College participation in a coed jazz and a cappella group called Counterparts was a hint as to future passions, and being introduced to Lauryn Hill didn’t hurt either—who enlisted him to play piano on her hit single “Everything Is Everything” from the Platinumselling The Miseducation of Lauryn Hill. Still, he seemed destined for a career as a management consultant, but in 2001 was introduced to Kanye West, who, among other things, suggested a new moniker for the young performer: John Legend.
Get Lifted, Legend’s first disc, was released in 2004, featuring production by West, will.i.am, and Dave Tozer. It sold 540,000 copies in the U.S. and went on to win the Grammy for Best R&B
Album. Three more albums came over the next decade, capped by the single “All of Me,” from 2013’s Love in the Future, debuting number 4 on the Billboard 200, selling 68,000 copies in its first week, peaking on the Billboard Hot 100 for three consecutive weeks, and finally becoming one of the best-selling digital singles of all time. Then there was the little matter of rapper Common and Legend teaming to produce the hit “Glory” for the Selma movie soundtrack, which won the Academy Award for Best Original Song.

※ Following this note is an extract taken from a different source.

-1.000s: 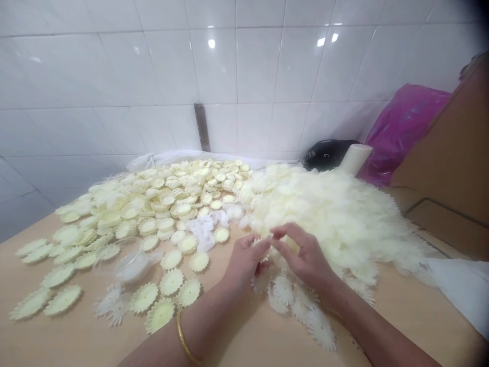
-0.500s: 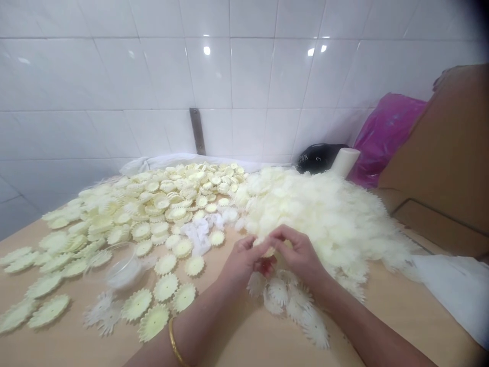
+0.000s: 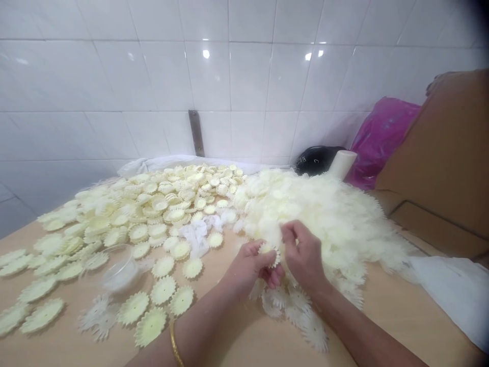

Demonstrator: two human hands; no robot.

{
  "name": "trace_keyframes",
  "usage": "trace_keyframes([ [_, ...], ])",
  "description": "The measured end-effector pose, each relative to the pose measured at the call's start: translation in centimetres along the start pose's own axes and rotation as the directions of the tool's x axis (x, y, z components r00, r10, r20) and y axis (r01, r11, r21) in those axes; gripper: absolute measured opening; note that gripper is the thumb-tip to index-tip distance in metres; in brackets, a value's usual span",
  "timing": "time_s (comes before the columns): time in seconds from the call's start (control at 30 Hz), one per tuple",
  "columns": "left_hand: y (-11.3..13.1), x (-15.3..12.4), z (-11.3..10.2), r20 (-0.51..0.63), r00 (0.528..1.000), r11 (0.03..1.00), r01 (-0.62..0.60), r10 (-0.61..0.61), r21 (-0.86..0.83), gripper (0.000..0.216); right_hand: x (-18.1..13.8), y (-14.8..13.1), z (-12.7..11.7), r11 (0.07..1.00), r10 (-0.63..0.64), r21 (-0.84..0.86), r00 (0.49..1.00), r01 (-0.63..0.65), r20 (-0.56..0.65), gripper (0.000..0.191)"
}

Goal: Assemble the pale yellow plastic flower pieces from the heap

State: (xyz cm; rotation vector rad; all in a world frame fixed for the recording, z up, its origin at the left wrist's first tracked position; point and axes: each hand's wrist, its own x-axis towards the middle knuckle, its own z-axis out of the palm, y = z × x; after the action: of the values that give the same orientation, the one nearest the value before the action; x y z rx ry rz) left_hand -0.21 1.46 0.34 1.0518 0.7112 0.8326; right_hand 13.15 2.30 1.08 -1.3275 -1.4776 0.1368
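My left hand (image 3: 247,267) is closed, pinching a small pale-yellow disc with a scalloped edge (image 3: 272,253) between thumb and fingers. Just right of it and slightly higher, my right hand (image 3: 304,256) has its fingers pressed together in a pinch. Whatever those fingertips hold, if anything, blends with the pale pile behind them. Below both hands lie several thin, translucent white flower-shaped pieces (image 3: 314,326). A large heap of sheer cream flower-shaped pieces (image 3: 324,214) rises directly beyond my right hand.
Many thicker pale-yellow scalloped discs (image 3: 151,323) spread over the left of the wooden table (image 3: 244,341). Among them stands a clear plastic cup (image 3: 118,272). Behind the sheer heap are a white roll (image 3: 343,164), a black bundle (image 3: 315,159), a magenta bag (image 3: 376,137) and a cardboard box (image 3: 446,163).
My hands have come apart. The right has shifted a little right, away from the left, and the scalloped disc in my left hand now shows clearly.
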Motion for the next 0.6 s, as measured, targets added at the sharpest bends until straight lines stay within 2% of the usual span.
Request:
trace_keyframes([
  [0.07, -0.1, -0.1, -0.1, -0.020, 0.999, 0.999, 0.027, -0.027, 0.017, 0.019, 0.6, 0.6, -0.4, 0.999, 0.023, -0.048, 0.997, -0.026, -0.074, 0.022],
  [0.13, -0.3, -0.1, -0.2, -0.068, 0.997, 1.000, 0.029, -0.029, 0.001, 0.020, 1.1, 1.2, -0.7, 0.995, -0.009, -0.099, 0.996, -0.001, -0.093, 0.018],
  [0.2, -0.4, 0.1, -0.3, -0.112, 0.994, 0.998, 0.005, -0.012, -0.059, 0.021, 1.3, 1.7, -0.8, 0.985, -0.102, -0.146, 0.994, 0.094, -0.050, 0.017],
  [0.27, -0.4, 0.3, -0.5, -0.152, 0.988, 0.994, -0.010, -0.007, -0.108, 0.021, 1.3, 1.9, -0.8, 0.963, -0.197, -0.192, 0.980, 0.190, -0.017, 0.025],
  [0.37, -0.5, 0.6, -0.5, -0.217, 0.976, 0.995, 0.001, -0.023, -0.101, 0.020, 1.1, 1.9, -0.7, 0.930, -0.269, -0.268, 0.963, 0.253, -0.024, 0.030],
  [0.5, -0.6, 0.7, -0.4, -0.277, 0.959, 0.995, 0.031, -0.056, -0.095, 0.024, 0.9, 1.5, -0.7, 0.927, -0.257, -0.274, 0.966, 0.254, 0.026, 0.025],
  [0.6, -0.7, 0.6, -0.2, -0.307, 0.949, 0.995, 0.049, -0.075, -0.092, 0.028, 0.6, 0.8, -0.8, 0.967, -0.163, -0.180, 0.982, 0.178, 0.092, 0.021],
])
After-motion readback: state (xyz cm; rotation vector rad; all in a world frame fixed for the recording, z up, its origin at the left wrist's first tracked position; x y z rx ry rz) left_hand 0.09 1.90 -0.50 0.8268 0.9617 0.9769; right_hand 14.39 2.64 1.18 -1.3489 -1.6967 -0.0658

Darkness and Light is the fifth studio album by Legend, released on December 2 and featuring guest appearances by Brittany Howard, Chance the Rapper, and Miguel. And whereas Love in the Future required dozens of writers and producers, the new disc was pretty much entirely produced by one man, Blake Mills. The result is a simpler, sweeter, more hopeful work in its early cuts (particularly “Love Me Now,” informed—if its official video is any indication— by Legend’s love for wife Chrissy Teigen), but quickly grows more hushed, and one can’t help but think that the artist’s frequently articulated political concerns have made him anxious… and a little frightened. In any case, it’s his most compelling work yet.